Yesterday, the justices appeared as narrowly divided on that question as they have been in earlier key redistricting battles, most of which have been decided on 5 to 4 votes.
The debate over majority-black districts is gaining renewed attention in the aftermath of the November elections. In all, five black congressional incumbents whose predominantly black districts were dismantled because of court rulings nonetheless won reelection in new districts. Their victories have prompted some opponents of race-based redistricting to argue that such gerrymandering might not be so critical to minority candidates' success.
During oral arguments yesterday, A. Lee Parks, representing a group of white Georgia voters, implicitly referred to the reelection of black Georgia Democratic Reps. Cynthia McKinney and Sanford Bishop from new districts. "The real world of this case," he said, " . . . is that both minority candidates won. . . . They found positions that would appeal to both black and white voters."
McKinney appeared at a news conference in front of the high court to defend majority-black districts, insisting that she never would have won reelection if not for her incumbency and its benefits.
When they first acted in the Georgia case 1 1/2 years ago, the justices ruled that when race is the predominant factor in a district's boundaries, it will be subject to the toughest judicial scrutiny, one requiring states to show a compelling justification for the boundaries. This standard is nearly impossible to meet.
Yesterday the Justice Department asserted that race was but one factor in the boundaries of a second majority-black district it proposed to the lower court.
"A reasonably compact majority-black district can be drawn" without violating the Constitution, Deputy U.S. Solicitor General Seth P. Waxman told the justices.
Waxman contended that Georgia has a concentrated minority population large enough to create a second majority-black district without subverting traditional districting practices. And he told the court that the Georgia legislature, which failed to agree on a map of its own and left the matter to the district court, made clear that it wanted two majority-black districts.
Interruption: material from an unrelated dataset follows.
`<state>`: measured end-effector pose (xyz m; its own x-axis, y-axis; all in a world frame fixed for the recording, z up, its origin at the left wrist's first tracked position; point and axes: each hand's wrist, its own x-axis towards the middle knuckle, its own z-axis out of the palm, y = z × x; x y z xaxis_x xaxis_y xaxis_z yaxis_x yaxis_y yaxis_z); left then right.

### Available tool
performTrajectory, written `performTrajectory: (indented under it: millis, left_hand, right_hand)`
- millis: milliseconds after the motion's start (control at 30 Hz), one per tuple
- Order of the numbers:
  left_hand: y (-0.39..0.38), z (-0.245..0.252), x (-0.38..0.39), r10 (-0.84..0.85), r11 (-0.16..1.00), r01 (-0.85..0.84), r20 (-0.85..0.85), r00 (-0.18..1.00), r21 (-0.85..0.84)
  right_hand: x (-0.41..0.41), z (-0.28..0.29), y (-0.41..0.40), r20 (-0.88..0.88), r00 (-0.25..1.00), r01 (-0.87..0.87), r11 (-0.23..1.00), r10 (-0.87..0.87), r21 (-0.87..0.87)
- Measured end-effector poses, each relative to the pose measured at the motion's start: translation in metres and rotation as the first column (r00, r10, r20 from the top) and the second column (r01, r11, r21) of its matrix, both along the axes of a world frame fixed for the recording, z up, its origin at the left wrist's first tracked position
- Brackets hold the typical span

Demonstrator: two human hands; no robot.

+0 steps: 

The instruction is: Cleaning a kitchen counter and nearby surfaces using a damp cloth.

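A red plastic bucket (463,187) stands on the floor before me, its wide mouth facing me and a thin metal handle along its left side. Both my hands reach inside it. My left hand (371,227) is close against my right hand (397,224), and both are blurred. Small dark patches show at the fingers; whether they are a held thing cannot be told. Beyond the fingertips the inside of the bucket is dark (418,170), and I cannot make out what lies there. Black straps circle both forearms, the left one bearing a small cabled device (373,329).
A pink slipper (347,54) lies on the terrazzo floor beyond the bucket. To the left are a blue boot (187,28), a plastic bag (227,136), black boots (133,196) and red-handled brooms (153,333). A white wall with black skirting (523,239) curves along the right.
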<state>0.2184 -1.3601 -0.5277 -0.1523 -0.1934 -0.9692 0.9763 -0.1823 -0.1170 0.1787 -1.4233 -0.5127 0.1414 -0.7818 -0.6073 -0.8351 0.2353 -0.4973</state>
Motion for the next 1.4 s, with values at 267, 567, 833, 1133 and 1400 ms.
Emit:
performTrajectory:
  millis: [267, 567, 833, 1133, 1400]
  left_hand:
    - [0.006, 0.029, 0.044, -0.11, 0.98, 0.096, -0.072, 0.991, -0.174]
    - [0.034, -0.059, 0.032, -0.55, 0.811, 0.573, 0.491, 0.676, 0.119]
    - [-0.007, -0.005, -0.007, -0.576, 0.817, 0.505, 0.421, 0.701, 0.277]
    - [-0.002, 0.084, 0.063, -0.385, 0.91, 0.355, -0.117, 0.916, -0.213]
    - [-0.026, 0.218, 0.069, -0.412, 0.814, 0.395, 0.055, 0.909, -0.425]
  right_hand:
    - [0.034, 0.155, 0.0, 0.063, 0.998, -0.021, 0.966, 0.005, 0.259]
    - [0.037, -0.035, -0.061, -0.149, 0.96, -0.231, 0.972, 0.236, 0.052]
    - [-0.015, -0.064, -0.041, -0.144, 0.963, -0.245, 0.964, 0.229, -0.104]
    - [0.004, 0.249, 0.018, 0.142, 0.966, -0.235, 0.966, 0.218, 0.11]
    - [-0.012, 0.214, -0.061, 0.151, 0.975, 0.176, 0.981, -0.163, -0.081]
In its ruling, the district court found that the second majority-black district split residents within the same county into separate voting districts "apparently for racial reasons." It rejected the federal government's contention that federal voting rights law requires the creation of a second majority-black district.
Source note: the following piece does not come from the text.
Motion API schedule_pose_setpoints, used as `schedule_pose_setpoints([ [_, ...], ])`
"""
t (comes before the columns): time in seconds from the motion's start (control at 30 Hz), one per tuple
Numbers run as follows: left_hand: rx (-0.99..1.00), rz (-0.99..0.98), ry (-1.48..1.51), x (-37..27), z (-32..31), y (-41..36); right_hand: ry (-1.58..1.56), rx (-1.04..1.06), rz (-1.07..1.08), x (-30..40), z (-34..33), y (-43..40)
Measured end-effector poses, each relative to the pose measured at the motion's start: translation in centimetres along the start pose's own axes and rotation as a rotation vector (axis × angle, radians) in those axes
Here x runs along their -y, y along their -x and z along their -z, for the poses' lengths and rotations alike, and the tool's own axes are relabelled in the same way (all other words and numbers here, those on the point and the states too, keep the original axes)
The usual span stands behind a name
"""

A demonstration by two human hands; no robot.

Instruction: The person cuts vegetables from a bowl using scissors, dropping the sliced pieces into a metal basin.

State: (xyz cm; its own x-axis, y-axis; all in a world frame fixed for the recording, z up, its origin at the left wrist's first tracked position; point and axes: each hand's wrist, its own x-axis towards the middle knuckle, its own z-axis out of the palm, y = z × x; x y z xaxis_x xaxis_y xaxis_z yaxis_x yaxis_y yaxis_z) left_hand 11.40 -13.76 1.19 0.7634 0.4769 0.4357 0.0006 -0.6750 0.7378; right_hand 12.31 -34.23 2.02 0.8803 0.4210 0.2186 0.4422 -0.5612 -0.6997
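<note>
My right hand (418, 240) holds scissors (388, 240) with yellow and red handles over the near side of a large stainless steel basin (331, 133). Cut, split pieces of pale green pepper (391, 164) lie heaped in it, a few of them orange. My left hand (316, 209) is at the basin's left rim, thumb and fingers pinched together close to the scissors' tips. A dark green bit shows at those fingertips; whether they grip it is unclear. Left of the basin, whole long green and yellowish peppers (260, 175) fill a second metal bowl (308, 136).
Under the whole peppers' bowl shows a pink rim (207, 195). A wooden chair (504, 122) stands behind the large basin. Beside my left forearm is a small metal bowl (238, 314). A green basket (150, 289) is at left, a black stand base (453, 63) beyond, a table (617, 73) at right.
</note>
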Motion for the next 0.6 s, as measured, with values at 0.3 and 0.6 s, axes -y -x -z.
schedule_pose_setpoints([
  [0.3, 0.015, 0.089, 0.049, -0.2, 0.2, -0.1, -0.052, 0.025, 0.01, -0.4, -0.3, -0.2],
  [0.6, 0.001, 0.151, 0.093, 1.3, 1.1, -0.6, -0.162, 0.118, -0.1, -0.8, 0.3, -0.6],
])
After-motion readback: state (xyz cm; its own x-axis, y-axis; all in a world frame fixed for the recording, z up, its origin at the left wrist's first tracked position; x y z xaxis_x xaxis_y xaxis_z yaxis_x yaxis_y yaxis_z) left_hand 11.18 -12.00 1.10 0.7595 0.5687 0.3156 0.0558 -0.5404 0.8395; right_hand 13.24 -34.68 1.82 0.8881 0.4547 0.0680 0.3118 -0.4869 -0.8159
While Waxman insisted yesterday that the counties could have been divided based on nonracial grounds, Justice Anthony M. Kennedy observed, "The counties you split are split along white-black lines."
Laughlin McDonald, an ACLU lawyer representing black voters, also argued for the second majority-black district, stressing Georgia's history of racially polarized voting and what he said was the legislature's intent when it tried to create a second district.
Justice Antonin Scalia particularly questioned whether lawmakers truly wanted two majority-black districts or were responding to federal pressure. In the aftermath of the 1990 census, the Justice Department under President George Bush pressed states to maximize the number of majority-black districts. The effort to meet this demand and preserve the turf of white incumbents led to numerous oddly shaped, serpentine districts that are now the focus of litigation nationwide.
The state of Georgia is in an unusual position. During the earlier case at the Supreme Court, it defended the three majority-black districts. But now, in Abrams v. Johnson, it wants the lower court plan with just one district upheld.
Georgia Attorney General Michael J. Bowers said the Justice Department was improperly trying to force on the state a plan that maximizes black voting power.
Separately yesterday, the court heard a voting rights challenge to a Louisiana school board in Bossier Parish. At issue in Reno v. Bossier Parish are federal voting rights standards for proposed changes in district boundaries and how challengers would prove that a voting practice has a discriminatory effect.